Exercise: Output the whole listing below exactly, omitting the images.
════════════════
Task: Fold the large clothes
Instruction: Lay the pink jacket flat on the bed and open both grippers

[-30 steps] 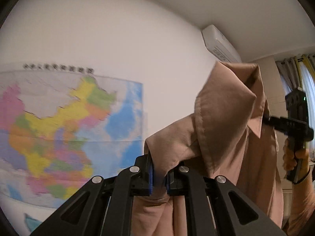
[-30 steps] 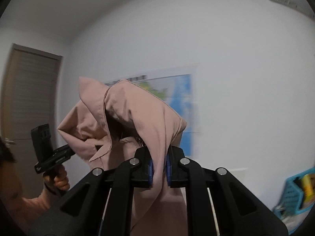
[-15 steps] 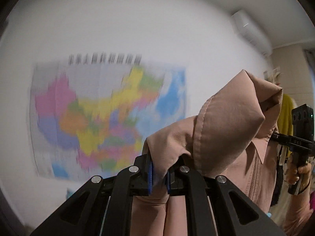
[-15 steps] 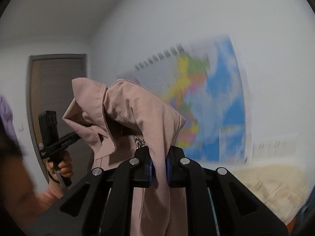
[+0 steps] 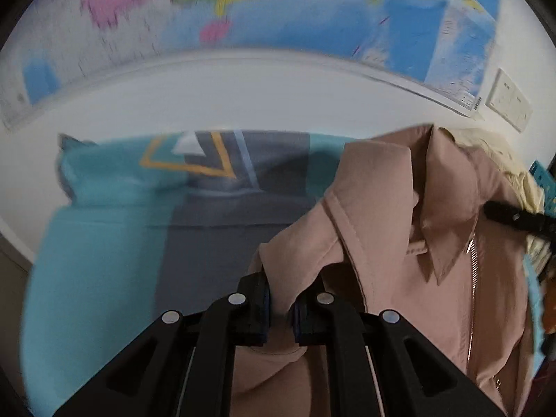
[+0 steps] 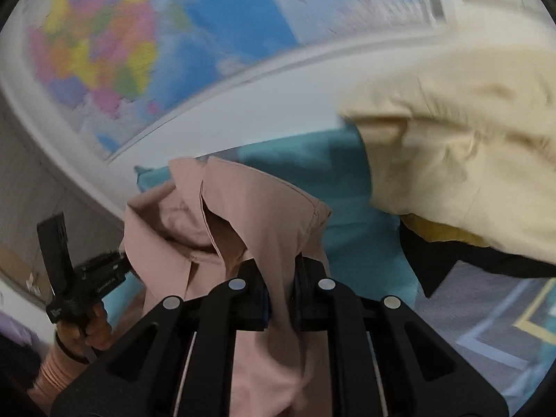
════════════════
Exercise result:
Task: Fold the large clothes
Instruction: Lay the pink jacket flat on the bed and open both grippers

[-30 steps] 
[-30 steps] 
[-15 steps] 
[-15 steps] 
[+0 steps] 
[+0 steps] 

The exercise has now been completed.